> [Task statement] Copy out the lines of the records below, and only those lines, from the one with "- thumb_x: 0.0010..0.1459" through the one with "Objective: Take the", exactly as they appear.

> [Input]
────────────────

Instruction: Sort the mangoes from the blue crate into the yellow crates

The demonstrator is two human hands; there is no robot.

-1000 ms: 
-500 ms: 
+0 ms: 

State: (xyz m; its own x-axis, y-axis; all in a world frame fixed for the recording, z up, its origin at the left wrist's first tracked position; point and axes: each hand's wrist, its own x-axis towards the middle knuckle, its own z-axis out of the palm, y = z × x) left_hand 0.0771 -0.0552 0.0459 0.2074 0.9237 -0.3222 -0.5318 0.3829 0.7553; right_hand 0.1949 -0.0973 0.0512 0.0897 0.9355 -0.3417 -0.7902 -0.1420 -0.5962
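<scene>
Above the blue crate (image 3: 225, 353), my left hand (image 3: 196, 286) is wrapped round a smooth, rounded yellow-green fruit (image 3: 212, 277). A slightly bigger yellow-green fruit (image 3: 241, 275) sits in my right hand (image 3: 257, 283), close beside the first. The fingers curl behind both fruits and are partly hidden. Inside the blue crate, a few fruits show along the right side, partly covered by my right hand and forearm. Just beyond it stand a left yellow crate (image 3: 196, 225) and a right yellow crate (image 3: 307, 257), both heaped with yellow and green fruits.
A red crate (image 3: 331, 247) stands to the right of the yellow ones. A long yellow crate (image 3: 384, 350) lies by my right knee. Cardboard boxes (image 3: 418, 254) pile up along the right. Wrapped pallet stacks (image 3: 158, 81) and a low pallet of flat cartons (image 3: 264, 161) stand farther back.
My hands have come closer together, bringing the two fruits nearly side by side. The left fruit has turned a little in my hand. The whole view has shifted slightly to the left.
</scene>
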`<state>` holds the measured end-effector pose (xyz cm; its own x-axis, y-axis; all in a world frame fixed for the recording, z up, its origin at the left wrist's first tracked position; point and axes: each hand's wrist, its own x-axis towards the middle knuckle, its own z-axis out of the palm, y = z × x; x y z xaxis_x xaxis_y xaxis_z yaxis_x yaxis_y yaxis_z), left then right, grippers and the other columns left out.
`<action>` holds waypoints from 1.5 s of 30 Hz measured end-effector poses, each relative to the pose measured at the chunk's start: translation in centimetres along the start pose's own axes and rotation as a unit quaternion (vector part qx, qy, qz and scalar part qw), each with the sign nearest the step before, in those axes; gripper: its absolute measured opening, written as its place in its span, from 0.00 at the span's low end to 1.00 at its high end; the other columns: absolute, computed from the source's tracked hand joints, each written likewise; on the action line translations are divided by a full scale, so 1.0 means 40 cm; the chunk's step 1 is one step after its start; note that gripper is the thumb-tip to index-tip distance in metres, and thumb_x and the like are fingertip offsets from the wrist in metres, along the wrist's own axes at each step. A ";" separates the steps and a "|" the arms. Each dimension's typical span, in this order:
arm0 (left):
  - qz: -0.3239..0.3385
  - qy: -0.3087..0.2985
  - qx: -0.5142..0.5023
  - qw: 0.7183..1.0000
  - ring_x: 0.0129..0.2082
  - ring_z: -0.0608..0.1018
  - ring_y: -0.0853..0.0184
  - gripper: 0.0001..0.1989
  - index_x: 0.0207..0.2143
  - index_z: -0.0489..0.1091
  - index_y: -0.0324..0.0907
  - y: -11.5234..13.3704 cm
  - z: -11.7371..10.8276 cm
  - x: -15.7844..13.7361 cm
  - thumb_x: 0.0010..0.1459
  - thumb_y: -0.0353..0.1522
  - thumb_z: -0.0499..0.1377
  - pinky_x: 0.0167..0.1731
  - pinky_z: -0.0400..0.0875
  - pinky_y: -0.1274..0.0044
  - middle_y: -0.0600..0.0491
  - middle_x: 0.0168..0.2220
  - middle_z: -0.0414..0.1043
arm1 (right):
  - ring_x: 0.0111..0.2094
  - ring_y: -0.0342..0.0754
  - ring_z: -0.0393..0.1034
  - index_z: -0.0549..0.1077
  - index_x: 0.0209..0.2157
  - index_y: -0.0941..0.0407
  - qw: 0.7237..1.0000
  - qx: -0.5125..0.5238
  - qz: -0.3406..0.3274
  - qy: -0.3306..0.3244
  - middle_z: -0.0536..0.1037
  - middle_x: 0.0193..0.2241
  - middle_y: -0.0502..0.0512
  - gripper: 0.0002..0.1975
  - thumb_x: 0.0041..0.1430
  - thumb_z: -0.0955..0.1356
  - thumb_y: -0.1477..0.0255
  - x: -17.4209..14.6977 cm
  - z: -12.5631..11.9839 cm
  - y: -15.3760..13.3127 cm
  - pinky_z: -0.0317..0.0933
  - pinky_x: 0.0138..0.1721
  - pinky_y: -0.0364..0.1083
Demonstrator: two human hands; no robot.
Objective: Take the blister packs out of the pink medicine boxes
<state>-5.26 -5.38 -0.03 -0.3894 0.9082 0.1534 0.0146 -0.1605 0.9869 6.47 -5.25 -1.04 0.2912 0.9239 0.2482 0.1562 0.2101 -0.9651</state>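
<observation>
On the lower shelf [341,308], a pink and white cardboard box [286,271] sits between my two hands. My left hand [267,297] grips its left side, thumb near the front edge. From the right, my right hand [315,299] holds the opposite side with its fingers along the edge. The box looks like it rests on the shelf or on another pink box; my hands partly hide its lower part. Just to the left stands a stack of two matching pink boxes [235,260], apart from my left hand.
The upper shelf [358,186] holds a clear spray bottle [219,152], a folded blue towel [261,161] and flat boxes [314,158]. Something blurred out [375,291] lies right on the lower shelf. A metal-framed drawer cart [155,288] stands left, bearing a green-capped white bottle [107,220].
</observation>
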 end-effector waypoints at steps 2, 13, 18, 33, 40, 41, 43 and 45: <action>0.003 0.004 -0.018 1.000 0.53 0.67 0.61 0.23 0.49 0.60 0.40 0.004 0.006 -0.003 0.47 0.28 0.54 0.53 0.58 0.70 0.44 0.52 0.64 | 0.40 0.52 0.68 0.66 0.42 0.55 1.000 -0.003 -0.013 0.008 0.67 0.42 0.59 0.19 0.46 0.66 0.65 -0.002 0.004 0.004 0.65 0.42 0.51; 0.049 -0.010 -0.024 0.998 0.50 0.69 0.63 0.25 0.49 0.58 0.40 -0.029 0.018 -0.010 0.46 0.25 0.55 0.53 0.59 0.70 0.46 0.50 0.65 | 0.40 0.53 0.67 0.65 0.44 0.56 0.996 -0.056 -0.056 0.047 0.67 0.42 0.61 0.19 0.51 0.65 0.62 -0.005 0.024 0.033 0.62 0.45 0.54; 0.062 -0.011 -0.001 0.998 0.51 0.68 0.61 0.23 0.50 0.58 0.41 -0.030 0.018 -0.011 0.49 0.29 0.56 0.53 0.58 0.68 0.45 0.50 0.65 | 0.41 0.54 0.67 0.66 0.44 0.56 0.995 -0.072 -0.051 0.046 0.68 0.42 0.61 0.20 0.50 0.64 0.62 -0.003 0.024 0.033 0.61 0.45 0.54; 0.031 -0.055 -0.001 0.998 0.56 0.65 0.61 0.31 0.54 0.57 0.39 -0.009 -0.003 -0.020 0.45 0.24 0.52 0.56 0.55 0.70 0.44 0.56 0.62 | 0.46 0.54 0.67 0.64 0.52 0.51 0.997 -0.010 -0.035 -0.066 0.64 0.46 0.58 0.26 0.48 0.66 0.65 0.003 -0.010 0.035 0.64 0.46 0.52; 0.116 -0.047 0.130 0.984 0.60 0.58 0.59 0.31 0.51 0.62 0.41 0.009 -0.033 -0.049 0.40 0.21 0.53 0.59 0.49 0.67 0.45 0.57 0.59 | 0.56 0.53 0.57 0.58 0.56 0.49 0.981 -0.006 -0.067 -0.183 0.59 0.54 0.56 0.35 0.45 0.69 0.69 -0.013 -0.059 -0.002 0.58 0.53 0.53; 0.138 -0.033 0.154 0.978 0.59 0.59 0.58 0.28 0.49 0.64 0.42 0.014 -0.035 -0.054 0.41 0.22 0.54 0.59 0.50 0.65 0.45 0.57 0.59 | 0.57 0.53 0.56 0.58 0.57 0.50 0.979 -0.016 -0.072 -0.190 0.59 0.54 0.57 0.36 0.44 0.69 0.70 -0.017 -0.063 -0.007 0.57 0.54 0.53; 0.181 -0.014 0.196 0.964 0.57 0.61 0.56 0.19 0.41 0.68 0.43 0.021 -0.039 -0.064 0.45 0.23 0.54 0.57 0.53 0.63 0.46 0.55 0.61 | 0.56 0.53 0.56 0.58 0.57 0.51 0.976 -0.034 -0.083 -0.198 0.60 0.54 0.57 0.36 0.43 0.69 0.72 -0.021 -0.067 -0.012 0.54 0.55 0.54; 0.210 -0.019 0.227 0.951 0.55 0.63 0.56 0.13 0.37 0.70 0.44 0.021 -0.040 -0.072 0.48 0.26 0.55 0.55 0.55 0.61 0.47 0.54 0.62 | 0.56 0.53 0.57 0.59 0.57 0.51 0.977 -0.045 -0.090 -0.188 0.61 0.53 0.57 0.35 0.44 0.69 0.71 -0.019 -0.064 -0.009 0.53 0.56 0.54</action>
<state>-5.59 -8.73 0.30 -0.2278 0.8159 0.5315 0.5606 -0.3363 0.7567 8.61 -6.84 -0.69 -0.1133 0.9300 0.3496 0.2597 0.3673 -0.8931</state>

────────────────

> [Response to this task]
  - thumb_x: 0.0010..0.1459
  - thumb_y: -0.0353..0.1522
  - thumb_z: -0.0499..0.1377
  - pinky_x: 0.0167..0.1731
  - pinky_z: -0.0400..0.0875
  - pinky_y: -0.1274..0.0044
  - middle_y: -0.0600..0.0491
  - middle_x: 0.0168..0.2220
  - middle_z: -0.0414..0.1043
arm1 (right):
  - ring_x: 0.0111..0.2094
  - ring_y: -0.0342..0.0754
  - ring_z: -0.0393..0.1034
  - index_z: -0.0549..0.1077
  - index_x: 0.0209..0.2157
  - index_y: -0.0941..0.0407
  - qw: 0.7237..1.0000
  - qx: -0.5125..0.5238
  - qz: -0.3406..0.3274
  - qy: -0.3306..0.3244
  - middle_z: -0.0536..0.1037
  - middle_x: 0.0193..0.2241
  - middle_y: -0.0502..0.0512
  - gripper: 0.0002..0.1975
  - thumb_x: 0.0041..0.1430
  - thumb_z: -0.0955..0.1356
  - thumb_y: -0.1477..0.0255
  - x: -17.4209..14.6977 cm
  - z: -12.5631..11.9839 cm
  - y: -15.3760..13.3127 cm
  - pinky_z: -0.0317..0.0933
  - pinky_x: 0.0138..0.1721
  - pinky_y: -0.0364..0.1083
Demonstrator: two human hands; no robot.
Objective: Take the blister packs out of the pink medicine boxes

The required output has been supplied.